Néné avait une santé de fer.

En Décembre 2014, elle est victime d’un accident de circulation à l’entrée de la concession familiale à Banka.

Une voiture perd le contrôle et la percute. Bilan: 07 fractures, soit les phalanges, le tibia, le péroné et la cheville.

Sa prise en charge est immédiate à l’hôpital Adlucem de Banka où le docteur Achidi met en évidence toute son expertise.

L’entourage de Néné composé de Charles Mbouendé, Paul Mbouendé, Jean Baptiste Mbouendé, la sœur Germaine Mbia et les autres frères en Christ facilite sa remise en forme.

En moins d’un mois, Les plaies sont cicatrisées et elle reçoit enfin une attelle qui lui permettra de poursuivre sa convalescence et sa rééducation à Douala sous l’encadrement affable de sa bru Carole Youngoua épouse Wensileudjam et d’autres bonnes volontés.
Avril 2015, elle est enfin miraculeusement remise et peut reprendre normalement avec toutes ses activités. Sa dernière hospitalisation avant cet accident remontait à il y’a au moins vingt ans, et bien suivie cette fois-la par Marie Christine Whassom qui s’était empressée de l’amener à l’hôpital au bon moment.

Néné avait eu l’opportunité un temps de disposer largement du détergent Madar qu’elle distribuait généreusement dans son voisinage.

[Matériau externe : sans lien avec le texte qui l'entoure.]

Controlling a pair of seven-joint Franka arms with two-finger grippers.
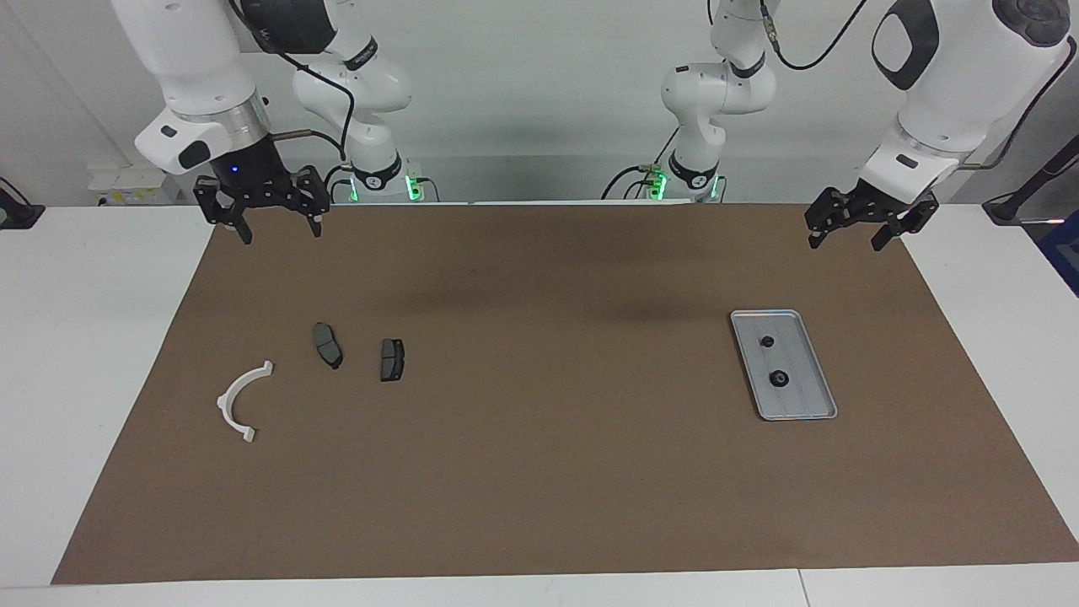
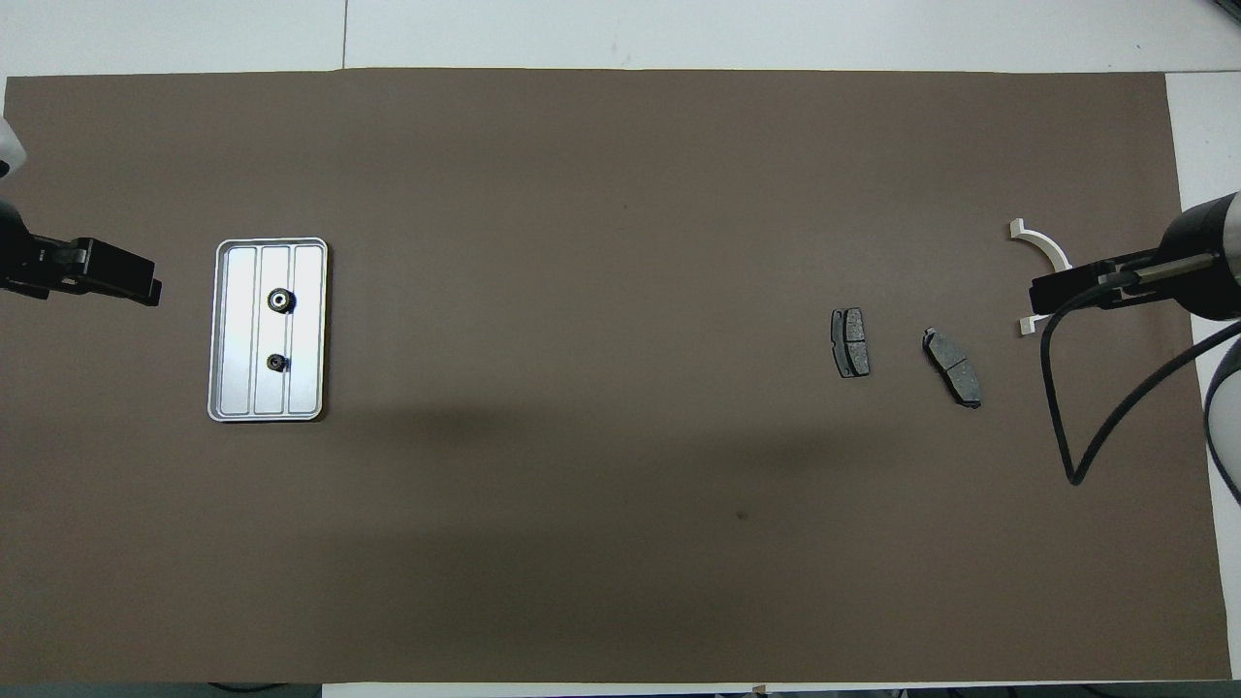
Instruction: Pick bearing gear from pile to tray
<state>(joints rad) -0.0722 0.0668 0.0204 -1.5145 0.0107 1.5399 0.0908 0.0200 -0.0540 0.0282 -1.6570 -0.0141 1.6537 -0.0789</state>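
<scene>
A brown mat covers most of the white surface. Toward the left arm's end lies the metal tray, flat on the mat, its long side running away from the robots. Two small black gears rest in it, apart from each other: the smaller gear nearer the robots, the larger gear farther from them, about mid-tray. In the overhead view the same two show as the larger gear and the smaller gear on the ridged floor of the tray.

Toward the right arm's end, well apart from the tray, the rest of the pile lies spread out. Two dark brake pads sit side by side with a gap between them: one pad is tilted, the other pad lies closer to the middle of the mat. The white curved bracket lies farther from the robots than the pads and closer to the mat's edge, touching neither.

The left gripper hangs in the air over the mat's corner near its own base, jaws spread wide and holding nothing. The right gripper hangs over the mat's edge at its own end, jaws likewise spread wide and empty.
</scene>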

Il n’était pas rare qu’elle s’offre même le luxe d’en acheter sur le marché pour une redistribution gracieuse dans les hôpitaux.
Néné, agent publicitaire et mascotte de Madar : pourquoi ne pas lui concéder ce grade honorifique à titre posthume ?

Cinq ans après son accident, elle ressent un malaise le mardi 17 décembre 2019.
Tout ce qu’elle consomme est totalement rejeté.

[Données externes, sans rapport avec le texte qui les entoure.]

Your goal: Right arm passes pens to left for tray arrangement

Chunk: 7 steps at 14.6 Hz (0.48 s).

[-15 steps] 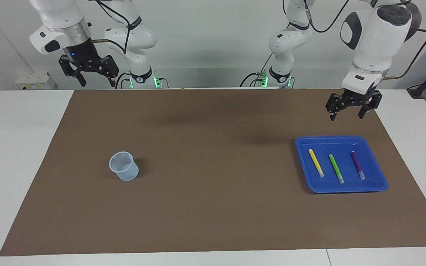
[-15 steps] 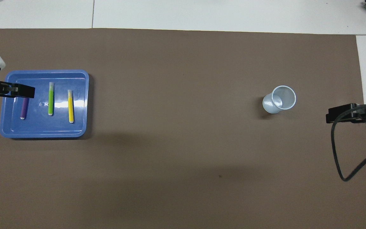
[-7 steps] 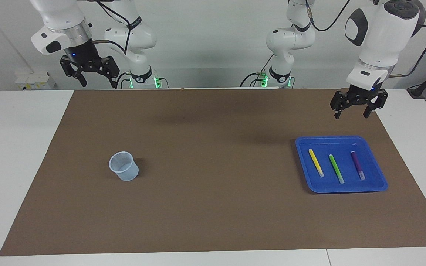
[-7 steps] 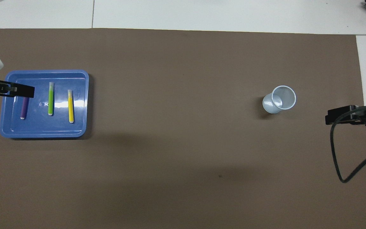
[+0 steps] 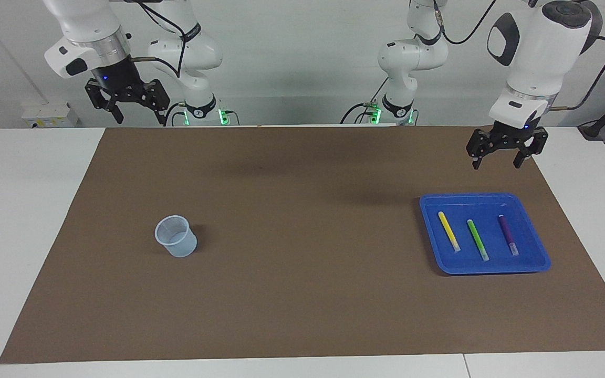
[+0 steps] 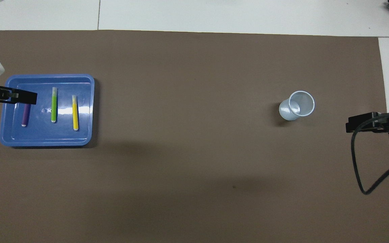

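Note:
The blue tray [image 5: 532, 251] [image 6: 49, 77] lies on the brown mat toward the left arm's end of the table. Three pens lie side by side in it, apart from each other: yellow [image 5: 448, 231] [image 6: 75, 112], green [image 5: 477, 240] [image 6: 54, 108] and purple [image 5: 507, 234] [image 6: 25, 115]. My left gripper [image 5: 496, 164] hangs open and holds nothing, up in the air over the mat by the tray's edge that faces the robots. High over the mat's corner at the right arm's end, my right gripper [image 5: 139, 118] is also open and holds nothing.
A small translucent bluish cup [image 5: 176, 237] [image 6: 297, 105] stands upright on the mat toward the right arm's end, with nothing visible inside. White table surface [image 5: 24, 220] borders the mat [image 5: 302, 294] on all sides. A black cable [image 6: 358, 162] hangs by the right gripper.
The left gripper has lifted slightly above the mat near the tray. The right gripper has risen a little. Pens, tray and cup have not moved.

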Tool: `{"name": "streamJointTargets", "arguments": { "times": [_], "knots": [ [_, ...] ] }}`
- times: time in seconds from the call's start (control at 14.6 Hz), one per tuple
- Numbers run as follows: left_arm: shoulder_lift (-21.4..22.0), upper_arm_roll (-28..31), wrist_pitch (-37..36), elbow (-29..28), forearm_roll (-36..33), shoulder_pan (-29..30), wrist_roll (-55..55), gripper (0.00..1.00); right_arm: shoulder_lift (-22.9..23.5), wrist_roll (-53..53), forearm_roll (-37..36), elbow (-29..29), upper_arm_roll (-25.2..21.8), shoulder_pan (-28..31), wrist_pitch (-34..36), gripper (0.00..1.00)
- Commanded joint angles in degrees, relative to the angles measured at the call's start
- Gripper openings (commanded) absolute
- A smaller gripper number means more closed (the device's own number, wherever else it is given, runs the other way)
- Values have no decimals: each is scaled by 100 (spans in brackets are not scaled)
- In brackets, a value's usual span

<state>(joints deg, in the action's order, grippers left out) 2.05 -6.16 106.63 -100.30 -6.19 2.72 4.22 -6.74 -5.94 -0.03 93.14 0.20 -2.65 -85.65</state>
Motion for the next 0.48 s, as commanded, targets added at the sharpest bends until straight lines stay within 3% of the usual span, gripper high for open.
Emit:
{"name": "streamJointTargets", "arguments": {
  "times": [0.0,0.41],
  "knots": [
    [111,71,6,-130,74,-35,36,100,-161,-22,143,213,23,63,-154,100],
    [111,71,6,-130,74,-35,36,100,-161,5,143,205,23,63,-145,100]
  ]
}}
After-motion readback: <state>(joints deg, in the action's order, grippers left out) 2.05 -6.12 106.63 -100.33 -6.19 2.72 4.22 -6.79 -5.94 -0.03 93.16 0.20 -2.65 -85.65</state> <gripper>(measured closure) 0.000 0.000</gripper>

Le lendemain, elle est conduite à l’hôpital Adlucem où elle est rapidement prise en charge et bien encadrée par ses fils Charles Mbouendé et Régine Mbouendé épouse Monthé.

Tous les paramètres médicaux usuels n’appellent aucune inquiétude.

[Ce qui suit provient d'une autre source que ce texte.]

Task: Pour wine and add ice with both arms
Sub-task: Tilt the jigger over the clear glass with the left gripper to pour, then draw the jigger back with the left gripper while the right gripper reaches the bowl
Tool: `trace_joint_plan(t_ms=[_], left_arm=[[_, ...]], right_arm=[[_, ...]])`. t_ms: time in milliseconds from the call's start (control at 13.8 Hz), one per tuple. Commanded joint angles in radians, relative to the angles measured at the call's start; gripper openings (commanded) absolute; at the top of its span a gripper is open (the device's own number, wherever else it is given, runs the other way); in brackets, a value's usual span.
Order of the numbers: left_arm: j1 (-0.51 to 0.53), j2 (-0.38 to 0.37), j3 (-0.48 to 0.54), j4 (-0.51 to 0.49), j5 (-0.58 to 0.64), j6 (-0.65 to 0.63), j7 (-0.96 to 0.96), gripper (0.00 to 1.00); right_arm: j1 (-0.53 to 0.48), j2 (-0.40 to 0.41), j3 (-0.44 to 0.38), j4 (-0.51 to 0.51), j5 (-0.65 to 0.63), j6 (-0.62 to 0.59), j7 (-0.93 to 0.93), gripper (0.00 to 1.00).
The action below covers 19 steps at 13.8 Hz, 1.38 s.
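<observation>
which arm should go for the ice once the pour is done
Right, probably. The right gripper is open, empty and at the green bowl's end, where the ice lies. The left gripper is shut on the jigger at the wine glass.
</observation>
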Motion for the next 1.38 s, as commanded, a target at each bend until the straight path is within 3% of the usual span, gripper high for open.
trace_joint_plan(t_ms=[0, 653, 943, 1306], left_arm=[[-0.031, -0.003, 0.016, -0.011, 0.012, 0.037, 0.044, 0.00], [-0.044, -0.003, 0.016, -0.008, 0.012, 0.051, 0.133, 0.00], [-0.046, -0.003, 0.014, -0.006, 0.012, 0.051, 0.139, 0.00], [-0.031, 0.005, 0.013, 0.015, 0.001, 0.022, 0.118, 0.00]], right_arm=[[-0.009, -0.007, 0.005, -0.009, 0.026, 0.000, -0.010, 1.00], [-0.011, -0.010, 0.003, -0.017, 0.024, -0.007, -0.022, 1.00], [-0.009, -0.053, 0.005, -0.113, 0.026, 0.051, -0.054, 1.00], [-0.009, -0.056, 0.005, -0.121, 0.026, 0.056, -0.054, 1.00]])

Elle demande à voir Ange Metougué, un ancien dans la congrégation des Témoins de Jehovah.
Opportunément il vient et Néné lui remet son offrande volontaire.

Elle demande où est son homonyme Elisabeth Kameni Mbouendé. On l’appelle et elles échangent au téléphone. Après cela, elle va exiger avec insistance qu’on la ramène chez elle.

Mais le message n’est toujours pas bien décrypté par tous si ce n’est par Regine Mbouendé qui appelle les uns et les autres le vendredi 20 décembre pour venir échanger avec elle. Tout le monde est là heureusement et sacrifie à ce rituel.

Ses dernières recommandations reposaient sur la paix, l’amour, le partage et l’humilité.
Une évacuation à Douala est souhaitée par la famille pour une meilleure prise en charge. La séparation interviendra le 21 décembre 2019 vers minuit et le matin du dimanche 22 décembre 2019, les modalités de son transfert à Douala sont bouclées.

Elle a été nettoyée dans ce sens et dès que Clément Wensileudjam Mbouendeu lui a annoncé qu’il partait prendre les bagages pour venir la chercher pour Douala, elle a compris et dès qu’il a tourné le dos, elle a juste eu le temps de faire une photo avec sa fille Régine à son chevet depuis le 17 décembre 2019 à l’ultime minute et s’en est allée dans la tranquillité et la sérénité autour de 08h00 rejoindre l’Eternité.
Il faut rappeler que le 28 septembre 2019, sa petite-fille Monga Manuella donne naissance à une fille et par son nom Ngandeu en fait l’homonyme de son arrière-grand-mère.

Le 30 novembre 2019, Clément est à Bafang, Néné qui refusait toute offre de congé hors de son environnement lui dit qu’à son Prochain voyage, elle lui dira le jour où elle Viendrait passer les congés à Douala et lui remet un pagne pour sa belle-fille Carole. Elle réitère à cette occasion ses dernières volontés qui demandaient qu’elle soit enterrée suivant la dignité chrétienne.

Trois semaines après, l’évidence est là et la famille a tenu au respect de ces consignes en laissant la part belle aux Témoins de Jehovah qui l’ont accompagnée le 24 décembre 2019, quelques heures avant la naissance du Christ.
L’an de grâce 2020 est une année bissextile et nous rassemble ce 29 février qui en fait la particularité, car il s’agit du jour supplémentaire qui apparaît tout les quatre ans. Autant de signes du Ciel pour peindre l’arrivée de sa servante.

À nous d’en saisir le message.
Elle était polyglotte sans scolarisation.
Elle laisse quatre enfants, quinze petits-enfants et cinq arrière-petits-enfants.